---------- Data extract

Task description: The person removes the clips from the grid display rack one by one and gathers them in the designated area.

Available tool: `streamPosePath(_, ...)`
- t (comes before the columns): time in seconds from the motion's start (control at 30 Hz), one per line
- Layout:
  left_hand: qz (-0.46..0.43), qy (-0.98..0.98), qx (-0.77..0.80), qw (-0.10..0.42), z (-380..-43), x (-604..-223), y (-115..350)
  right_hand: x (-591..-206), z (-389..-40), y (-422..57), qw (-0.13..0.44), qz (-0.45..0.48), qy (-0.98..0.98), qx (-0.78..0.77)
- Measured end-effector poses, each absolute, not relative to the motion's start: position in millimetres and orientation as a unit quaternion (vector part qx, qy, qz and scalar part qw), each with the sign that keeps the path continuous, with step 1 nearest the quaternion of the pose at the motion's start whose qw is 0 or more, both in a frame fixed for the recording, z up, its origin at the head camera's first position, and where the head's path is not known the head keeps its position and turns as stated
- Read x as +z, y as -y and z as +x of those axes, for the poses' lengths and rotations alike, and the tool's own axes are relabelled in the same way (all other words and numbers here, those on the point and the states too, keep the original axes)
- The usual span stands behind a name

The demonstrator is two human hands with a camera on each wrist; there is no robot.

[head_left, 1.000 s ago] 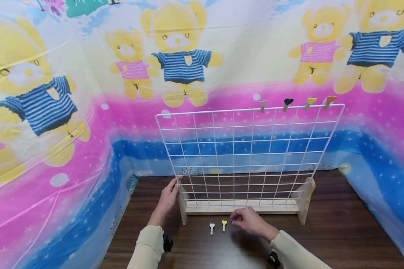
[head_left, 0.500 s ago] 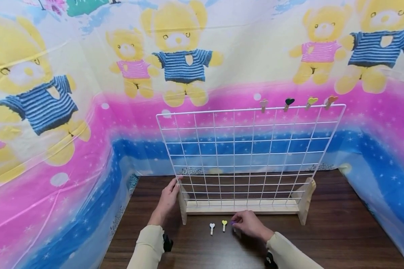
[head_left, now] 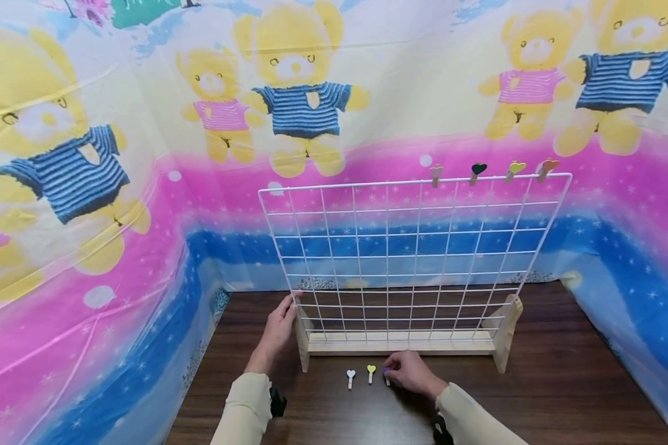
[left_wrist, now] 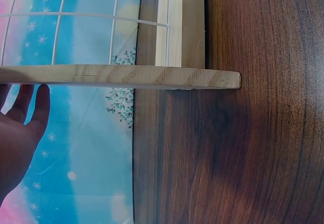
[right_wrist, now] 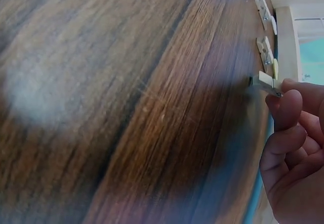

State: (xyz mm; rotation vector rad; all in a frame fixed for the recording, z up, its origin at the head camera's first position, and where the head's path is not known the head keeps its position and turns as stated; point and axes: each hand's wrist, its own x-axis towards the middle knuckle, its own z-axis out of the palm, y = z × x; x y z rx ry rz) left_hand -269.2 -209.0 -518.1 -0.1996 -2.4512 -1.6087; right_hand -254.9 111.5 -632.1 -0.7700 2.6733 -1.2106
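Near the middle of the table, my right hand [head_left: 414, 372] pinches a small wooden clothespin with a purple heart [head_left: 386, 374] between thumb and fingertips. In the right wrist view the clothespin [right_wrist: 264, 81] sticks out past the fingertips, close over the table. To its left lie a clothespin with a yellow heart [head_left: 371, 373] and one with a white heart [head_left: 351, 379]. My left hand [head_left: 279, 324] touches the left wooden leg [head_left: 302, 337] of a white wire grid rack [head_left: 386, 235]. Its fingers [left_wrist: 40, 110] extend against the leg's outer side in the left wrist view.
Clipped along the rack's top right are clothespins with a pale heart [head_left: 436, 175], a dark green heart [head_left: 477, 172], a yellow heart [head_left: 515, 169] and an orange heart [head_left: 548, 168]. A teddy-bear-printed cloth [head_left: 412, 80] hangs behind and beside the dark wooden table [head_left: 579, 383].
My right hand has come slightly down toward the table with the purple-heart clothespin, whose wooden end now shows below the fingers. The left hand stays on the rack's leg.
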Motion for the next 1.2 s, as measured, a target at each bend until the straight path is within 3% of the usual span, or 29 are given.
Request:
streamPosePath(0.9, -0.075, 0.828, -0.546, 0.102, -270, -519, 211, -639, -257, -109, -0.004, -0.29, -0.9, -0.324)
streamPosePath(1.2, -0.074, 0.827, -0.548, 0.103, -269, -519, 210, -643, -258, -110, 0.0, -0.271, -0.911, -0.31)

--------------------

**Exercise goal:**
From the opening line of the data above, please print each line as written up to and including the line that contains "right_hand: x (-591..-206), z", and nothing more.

**Solution to this exercise:**
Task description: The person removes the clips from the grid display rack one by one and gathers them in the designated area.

Available tool: `streamPosePath(_, ...)`
- t (comes before the columns): time in seconds from the motion's start (control at 30 Hz), one per line
- Layout:
  left_hand: qz (-0.46..0.43), qy (-0.98..0.98), qx (-0.77..0.80), qw (-0.10..0.42), z (-380..-43), x (-604..-223), y (-115..350)
  right_hand: x (-591..-206), z (-389..-40), y (-422..57), qw (-0.13..0.44), qz (-0.45..0.48), qy (-0.98..0.98), qx (-0.78..0.77)

No more output will be produced for this exercise.